Records from a dataset
__________
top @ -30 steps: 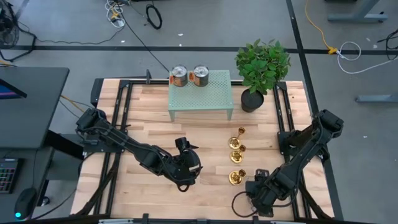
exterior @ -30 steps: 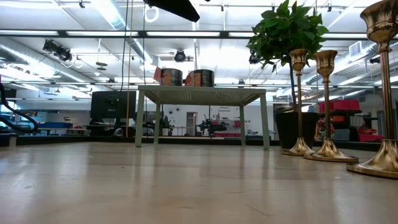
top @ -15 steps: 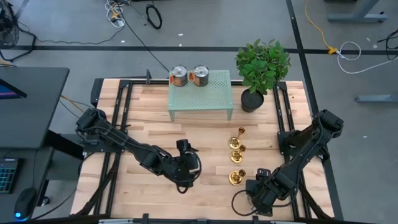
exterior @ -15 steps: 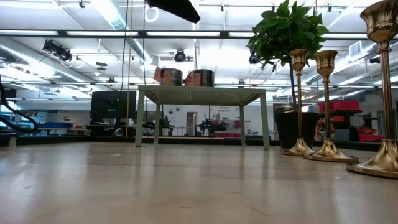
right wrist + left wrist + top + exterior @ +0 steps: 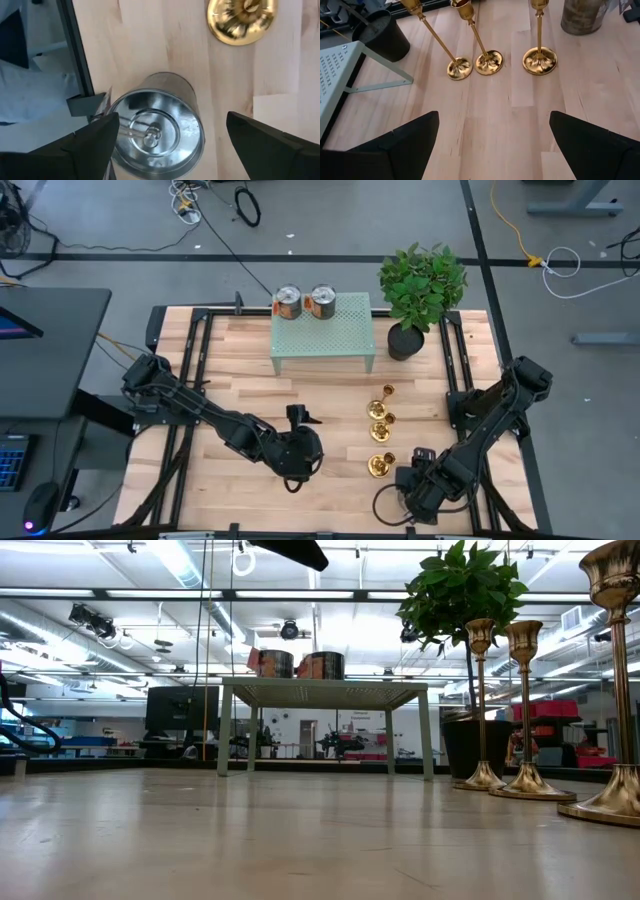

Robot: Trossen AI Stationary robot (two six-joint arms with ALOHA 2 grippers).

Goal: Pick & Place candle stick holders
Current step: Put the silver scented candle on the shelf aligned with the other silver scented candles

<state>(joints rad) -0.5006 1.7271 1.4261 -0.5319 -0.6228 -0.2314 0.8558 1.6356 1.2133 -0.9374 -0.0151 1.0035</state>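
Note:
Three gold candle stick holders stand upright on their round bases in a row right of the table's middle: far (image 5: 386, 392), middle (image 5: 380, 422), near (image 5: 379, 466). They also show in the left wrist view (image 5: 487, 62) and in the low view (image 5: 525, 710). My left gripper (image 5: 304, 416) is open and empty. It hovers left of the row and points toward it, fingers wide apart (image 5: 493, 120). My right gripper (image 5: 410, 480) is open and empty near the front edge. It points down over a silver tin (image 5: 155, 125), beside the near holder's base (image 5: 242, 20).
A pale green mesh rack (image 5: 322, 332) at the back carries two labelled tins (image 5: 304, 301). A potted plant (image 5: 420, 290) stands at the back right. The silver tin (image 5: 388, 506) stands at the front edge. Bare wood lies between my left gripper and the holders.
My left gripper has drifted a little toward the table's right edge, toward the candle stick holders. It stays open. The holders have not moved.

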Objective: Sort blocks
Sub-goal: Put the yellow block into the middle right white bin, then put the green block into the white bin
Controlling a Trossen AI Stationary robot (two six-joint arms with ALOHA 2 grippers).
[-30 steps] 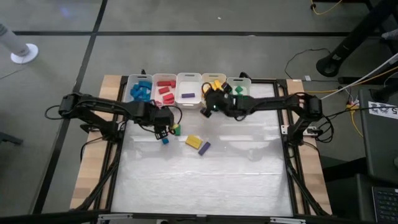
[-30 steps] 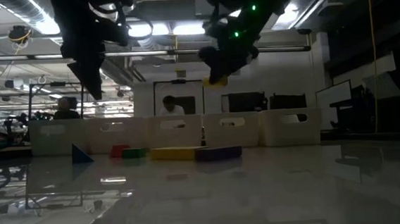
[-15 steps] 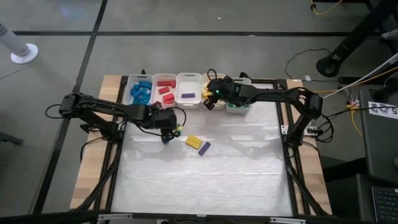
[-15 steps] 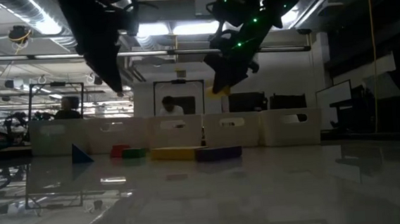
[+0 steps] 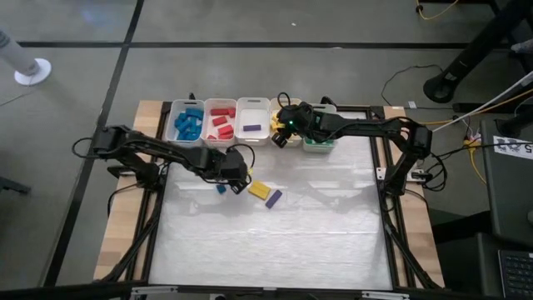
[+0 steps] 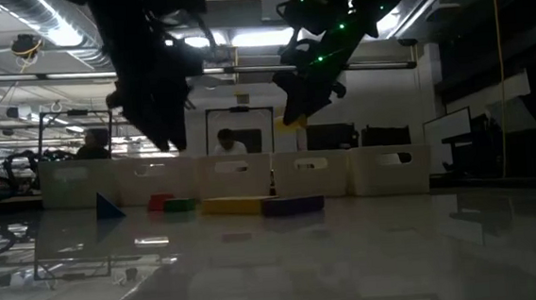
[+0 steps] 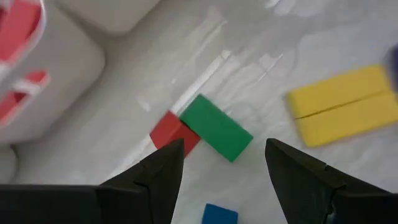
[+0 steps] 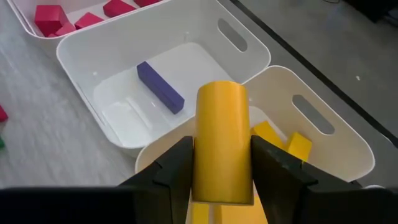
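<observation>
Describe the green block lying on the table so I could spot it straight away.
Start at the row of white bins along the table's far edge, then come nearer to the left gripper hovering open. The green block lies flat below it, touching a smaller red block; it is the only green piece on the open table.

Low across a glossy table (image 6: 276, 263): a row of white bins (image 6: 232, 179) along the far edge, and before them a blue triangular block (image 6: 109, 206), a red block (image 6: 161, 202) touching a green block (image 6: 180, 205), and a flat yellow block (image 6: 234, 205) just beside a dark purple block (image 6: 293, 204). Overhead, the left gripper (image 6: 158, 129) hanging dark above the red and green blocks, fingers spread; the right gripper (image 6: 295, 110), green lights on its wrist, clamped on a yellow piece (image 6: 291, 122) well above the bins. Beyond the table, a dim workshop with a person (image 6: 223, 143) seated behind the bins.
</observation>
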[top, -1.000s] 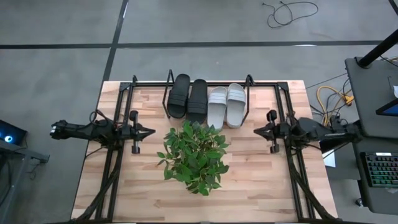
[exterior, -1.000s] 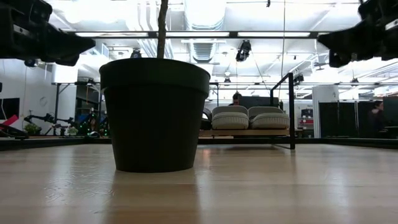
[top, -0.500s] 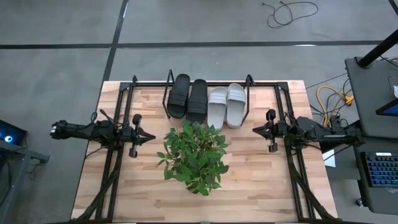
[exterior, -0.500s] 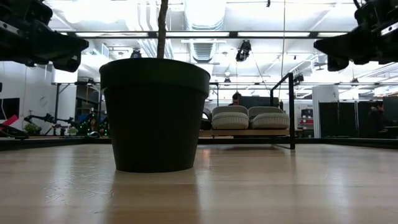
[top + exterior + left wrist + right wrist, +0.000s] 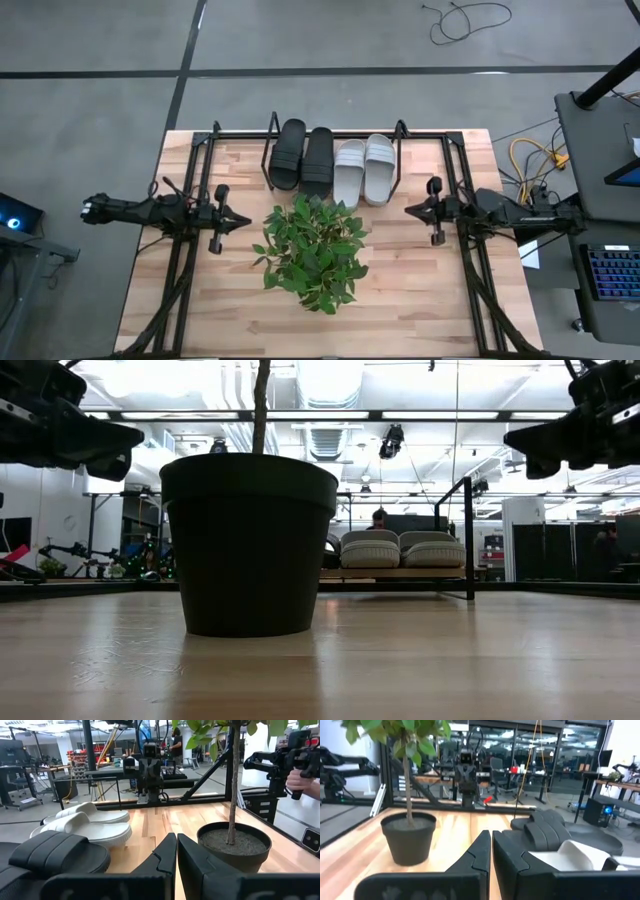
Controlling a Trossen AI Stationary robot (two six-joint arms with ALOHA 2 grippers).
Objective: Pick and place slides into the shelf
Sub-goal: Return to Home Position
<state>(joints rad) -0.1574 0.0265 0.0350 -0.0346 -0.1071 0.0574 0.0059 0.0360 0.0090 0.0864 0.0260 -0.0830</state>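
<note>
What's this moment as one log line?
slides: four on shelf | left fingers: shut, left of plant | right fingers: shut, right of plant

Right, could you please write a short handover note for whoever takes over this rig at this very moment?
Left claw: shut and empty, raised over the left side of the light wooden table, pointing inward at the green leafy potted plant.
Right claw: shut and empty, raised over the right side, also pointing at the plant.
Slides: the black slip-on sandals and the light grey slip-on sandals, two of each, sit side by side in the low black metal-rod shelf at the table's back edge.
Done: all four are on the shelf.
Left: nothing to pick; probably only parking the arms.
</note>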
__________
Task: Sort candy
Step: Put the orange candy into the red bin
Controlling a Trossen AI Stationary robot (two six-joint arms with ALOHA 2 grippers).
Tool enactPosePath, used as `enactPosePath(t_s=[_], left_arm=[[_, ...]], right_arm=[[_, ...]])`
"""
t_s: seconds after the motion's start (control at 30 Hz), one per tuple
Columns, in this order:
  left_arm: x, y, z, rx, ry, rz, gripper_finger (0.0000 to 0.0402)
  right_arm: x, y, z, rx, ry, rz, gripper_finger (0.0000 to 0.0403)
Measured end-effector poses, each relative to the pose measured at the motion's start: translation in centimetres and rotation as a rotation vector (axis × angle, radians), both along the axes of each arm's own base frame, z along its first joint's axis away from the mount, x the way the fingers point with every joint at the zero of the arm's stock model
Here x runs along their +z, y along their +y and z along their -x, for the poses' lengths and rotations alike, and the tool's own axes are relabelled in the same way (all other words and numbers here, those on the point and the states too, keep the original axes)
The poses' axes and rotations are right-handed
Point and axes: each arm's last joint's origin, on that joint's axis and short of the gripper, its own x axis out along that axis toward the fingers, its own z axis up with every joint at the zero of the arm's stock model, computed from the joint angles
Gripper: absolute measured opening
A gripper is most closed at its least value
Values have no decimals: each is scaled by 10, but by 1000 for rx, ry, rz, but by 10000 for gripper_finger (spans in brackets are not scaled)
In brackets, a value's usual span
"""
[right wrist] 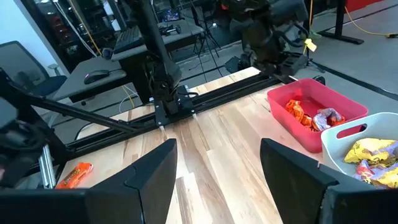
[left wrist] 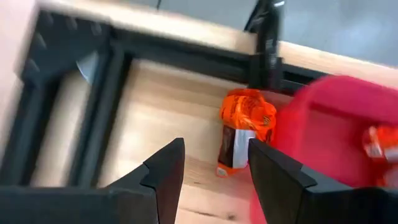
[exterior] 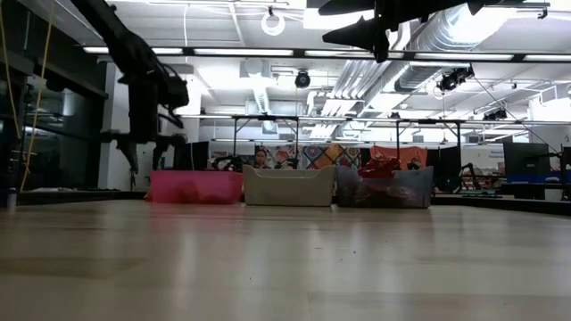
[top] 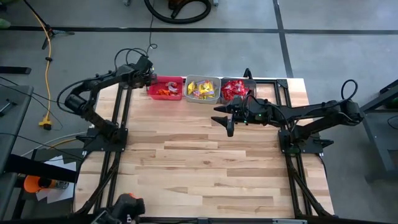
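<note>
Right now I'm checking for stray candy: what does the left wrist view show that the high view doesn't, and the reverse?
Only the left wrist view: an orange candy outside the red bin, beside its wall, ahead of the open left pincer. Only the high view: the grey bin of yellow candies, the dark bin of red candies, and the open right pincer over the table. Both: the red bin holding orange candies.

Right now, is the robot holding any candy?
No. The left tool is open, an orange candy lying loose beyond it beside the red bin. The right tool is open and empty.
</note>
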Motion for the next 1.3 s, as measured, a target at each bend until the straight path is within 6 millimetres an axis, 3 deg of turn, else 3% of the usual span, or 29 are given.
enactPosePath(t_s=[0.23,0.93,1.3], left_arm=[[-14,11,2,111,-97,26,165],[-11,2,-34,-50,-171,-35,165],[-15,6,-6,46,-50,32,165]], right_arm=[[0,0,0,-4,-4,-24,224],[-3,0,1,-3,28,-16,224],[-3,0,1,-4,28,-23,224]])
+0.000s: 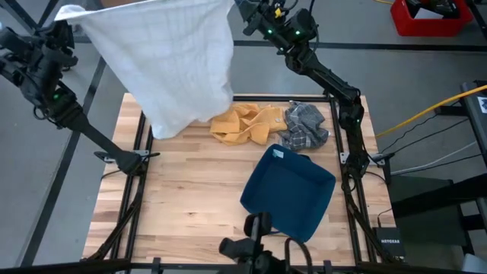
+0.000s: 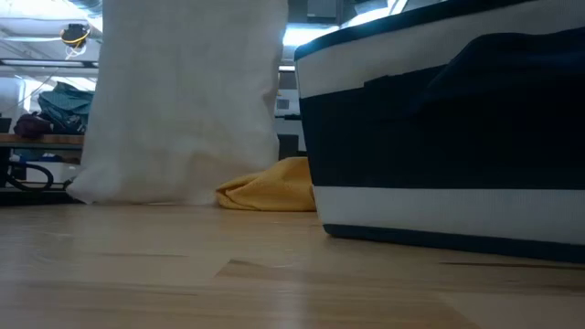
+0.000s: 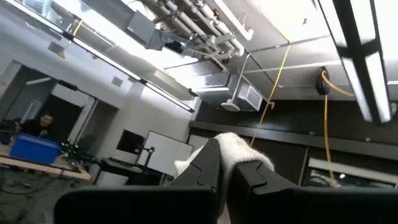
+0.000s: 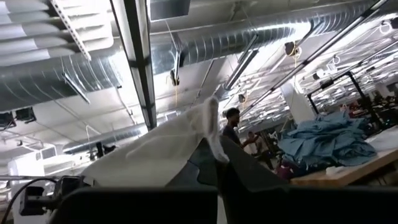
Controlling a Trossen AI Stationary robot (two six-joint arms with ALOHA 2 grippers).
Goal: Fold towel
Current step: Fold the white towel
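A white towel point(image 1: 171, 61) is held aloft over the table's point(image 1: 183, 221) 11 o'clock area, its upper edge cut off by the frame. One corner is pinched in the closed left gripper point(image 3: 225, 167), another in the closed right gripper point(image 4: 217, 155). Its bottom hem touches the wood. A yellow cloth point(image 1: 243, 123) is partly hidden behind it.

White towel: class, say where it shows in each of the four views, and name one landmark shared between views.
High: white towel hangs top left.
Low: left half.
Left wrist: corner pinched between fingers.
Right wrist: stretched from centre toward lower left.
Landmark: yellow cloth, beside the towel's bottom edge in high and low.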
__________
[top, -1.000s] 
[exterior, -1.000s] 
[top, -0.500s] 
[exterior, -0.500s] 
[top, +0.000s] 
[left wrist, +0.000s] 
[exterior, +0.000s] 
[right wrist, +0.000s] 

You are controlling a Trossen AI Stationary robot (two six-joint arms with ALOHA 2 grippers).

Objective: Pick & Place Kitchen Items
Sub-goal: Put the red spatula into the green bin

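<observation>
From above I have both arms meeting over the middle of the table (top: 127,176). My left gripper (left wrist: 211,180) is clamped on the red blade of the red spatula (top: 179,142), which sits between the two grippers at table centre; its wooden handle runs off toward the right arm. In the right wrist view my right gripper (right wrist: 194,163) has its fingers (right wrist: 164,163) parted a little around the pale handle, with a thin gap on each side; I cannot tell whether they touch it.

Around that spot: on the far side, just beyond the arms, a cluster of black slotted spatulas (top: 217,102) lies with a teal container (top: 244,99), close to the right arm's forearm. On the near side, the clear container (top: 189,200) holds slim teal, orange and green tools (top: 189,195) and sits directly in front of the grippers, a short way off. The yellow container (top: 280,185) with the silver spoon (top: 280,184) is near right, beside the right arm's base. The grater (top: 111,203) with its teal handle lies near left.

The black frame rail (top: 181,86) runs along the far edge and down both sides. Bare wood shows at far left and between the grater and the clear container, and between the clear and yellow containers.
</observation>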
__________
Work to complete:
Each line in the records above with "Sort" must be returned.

Expected answer:
Objective: Sort blocks
Task: Sort candy

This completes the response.